Directions: Which of the lines below hold the word "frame"? Pull each of them out.

(Provided data begins)

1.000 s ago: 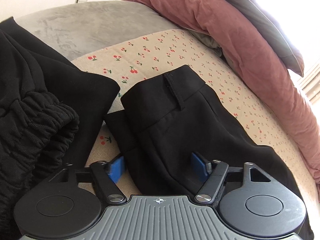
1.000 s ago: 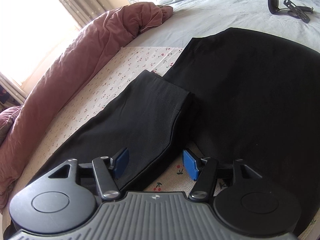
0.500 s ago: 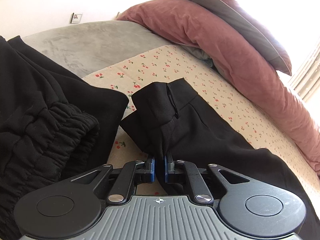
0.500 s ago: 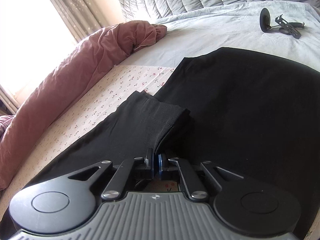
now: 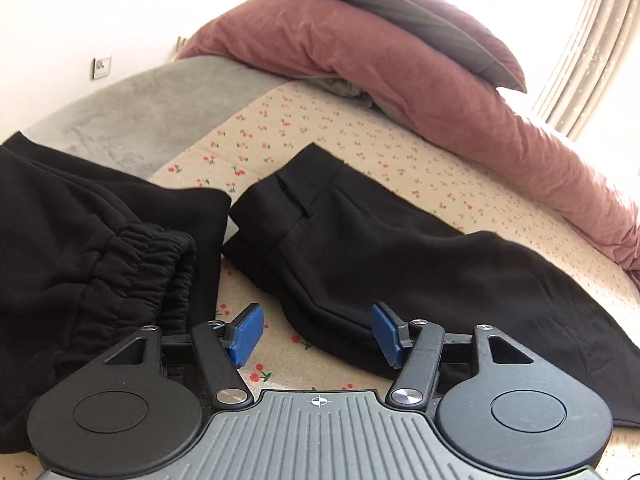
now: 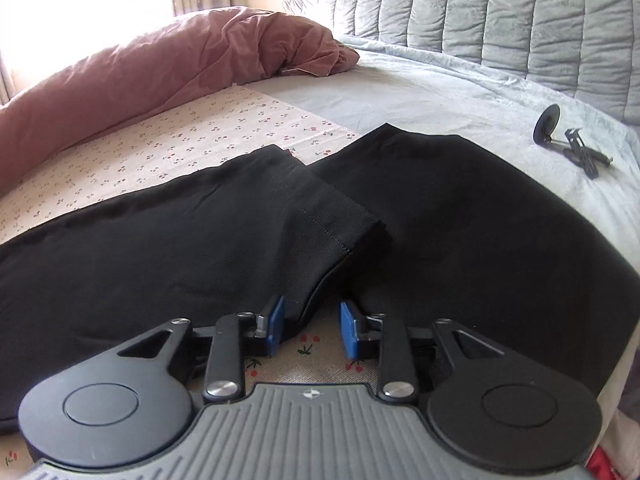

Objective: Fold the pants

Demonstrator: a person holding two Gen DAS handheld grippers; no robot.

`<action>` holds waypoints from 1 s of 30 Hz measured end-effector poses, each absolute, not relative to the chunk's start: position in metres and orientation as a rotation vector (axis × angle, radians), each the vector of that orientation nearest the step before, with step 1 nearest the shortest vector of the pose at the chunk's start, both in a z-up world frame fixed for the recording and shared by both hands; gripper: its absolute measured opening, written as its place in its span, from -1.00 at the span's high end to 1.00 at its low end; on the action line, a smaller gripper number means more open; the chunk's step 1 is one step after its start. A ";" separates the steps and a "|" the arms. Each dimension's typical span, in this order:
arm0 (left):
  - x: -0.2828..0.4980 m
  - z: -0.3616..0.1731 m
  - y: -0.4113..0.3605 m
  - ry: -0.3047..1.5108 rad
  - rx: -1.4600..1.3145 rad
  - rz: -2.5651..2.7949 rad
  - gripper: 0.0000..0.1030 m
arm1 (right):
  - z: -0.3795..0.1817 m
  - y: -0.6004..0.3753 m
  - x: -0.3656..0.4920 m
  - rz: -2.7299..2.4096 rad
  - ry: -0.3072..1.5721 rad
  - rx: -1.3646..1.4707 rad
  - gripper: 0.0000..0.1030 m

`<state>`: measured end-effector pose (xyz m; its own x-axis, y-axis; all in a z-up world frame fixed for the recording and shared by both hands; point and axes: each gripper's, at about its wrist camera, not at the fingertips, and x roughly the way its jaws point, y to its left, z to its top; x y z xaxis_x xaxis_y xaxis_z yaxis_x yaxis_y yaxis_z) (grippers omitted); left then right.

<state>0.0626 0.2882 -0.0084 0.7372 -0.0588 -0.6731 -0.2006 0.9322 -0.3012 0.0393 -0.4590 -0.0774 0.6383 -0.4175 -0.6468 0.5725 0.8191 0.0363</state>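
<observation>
The black pants [image 5: 384,248] lie flat on the cherry-print sheet [image 5: 360,140], already doubled leg on leg into one long strip. From the left wrist view the waistband end [image 5: 296,192], belt loop showing, points toward eleven o'clock, and the legs run away toward four o'clock. In the right wrist view the hem end [image 6: 332,220] points toward two o'clock, with the rest trailing off to nine. So the long axis runs from one gripper to the other, waistband at the left hand, hems at the right.

The left gripper [image 5: 318,332] sits at six o'clock of the waistband, its jaws parted and opening; the near edge of the fabric lies between the blue pads but neither pad presses on it. The right gripper [image 6: 310,330] is at six o'clock of the hem, jaws narrower but also opening, the hem corner just inside the left pad [image 6: 275,324] and not pinched. Each hand is about equally near its own end.

My guess is the next fold brings one end over the other along that axis, so each gripper must retake its corner.

A second black garment [image 5: 92,248] with an elastic waist lies at nine o'clock, just beside. A rust duvet [image 5: 400,68] banks the far side, and a small black stand [image 6: 568,144] rests on the grey blanket [image 6: 440,92].
</observation>
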 end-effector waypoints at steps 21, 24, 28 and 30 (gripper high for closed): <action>0.210 -0.052 0.196 0.822 -0.510 0.102 -0.27 | -0.038 -0.229 0.320 0.229 0.857 -0.167 0.13; 0.205 -0.062 0.199 0.826 -0.536 0.066 -0.32 | -0.037 -0.191 0.342 0.421 0.818 -0.067 -0.18; 0.209 -0.059 0.179 0.878 -0.426 0.053 -0.35 | -0.044 -0.139 0.367 0.609 0.833 -0.020 -0.53; 0.213 -0.058 0.164 0.899 -0.326 0.068 -0.37 | -0.052 -0.119 0.377 0.645 0.884 -0.031 -0.52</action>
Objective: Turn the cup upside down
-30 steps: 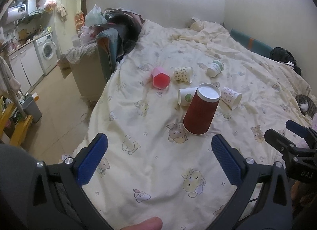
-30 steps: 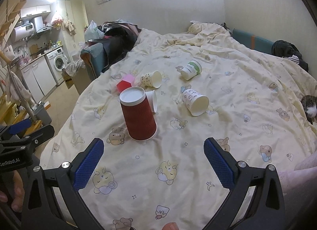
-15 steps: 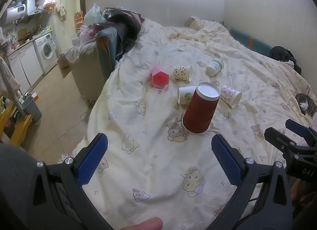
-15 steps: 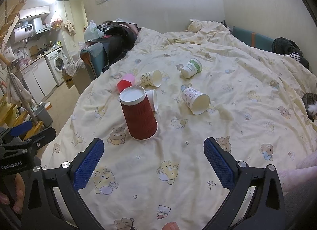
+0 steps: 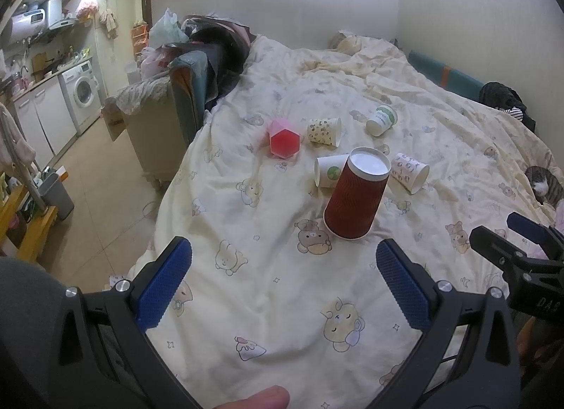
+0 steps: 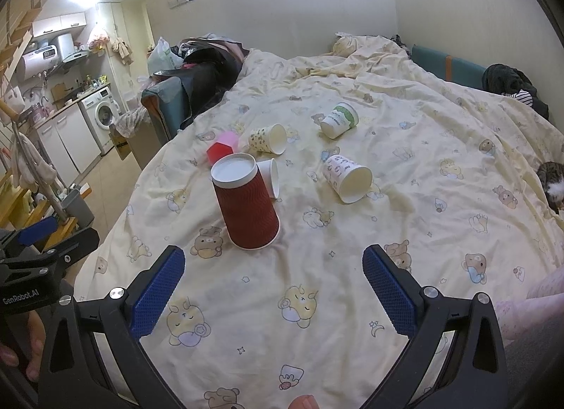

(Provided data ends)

Task solution:
`<action>` holds waypoints from 1 s of 30 Hz measured end-effector poses, each absolute, not relative to the chunk's start: position in metres and orientation as a rotation vector (axis × angle, radians), each the vector of that orientation nearest the step before, with step 1 nearest the shortest vector of the pose at the chunk's start, both in a z-up world frame fixed for the recording and shared by both hands; gripper: its absolute measured opening, written as its place in its span, from -1.00 at the span's high end to 1.00 at its low end; on the action line, a smaller gripper number means more open; the chunk's step 1 is one step after its start. A ";" separates the steps and a "|" the arms. Each dimension's typical span, in this order:
`<state>`: measured end-effector pose (xyz m; its own x-axis, y-axis; all in a z-up world frame fixed for the recording and shared by both hands; point and axes: each gripper's, at about its wrist camera, not at the fingertips, and x roughly the way its jaws point, y to its left, z to its top; x y z xaxis_x xaxis_y xaxis_z yaxis_x yaxis_y yaxis_z) (grippers omitted); left then right.

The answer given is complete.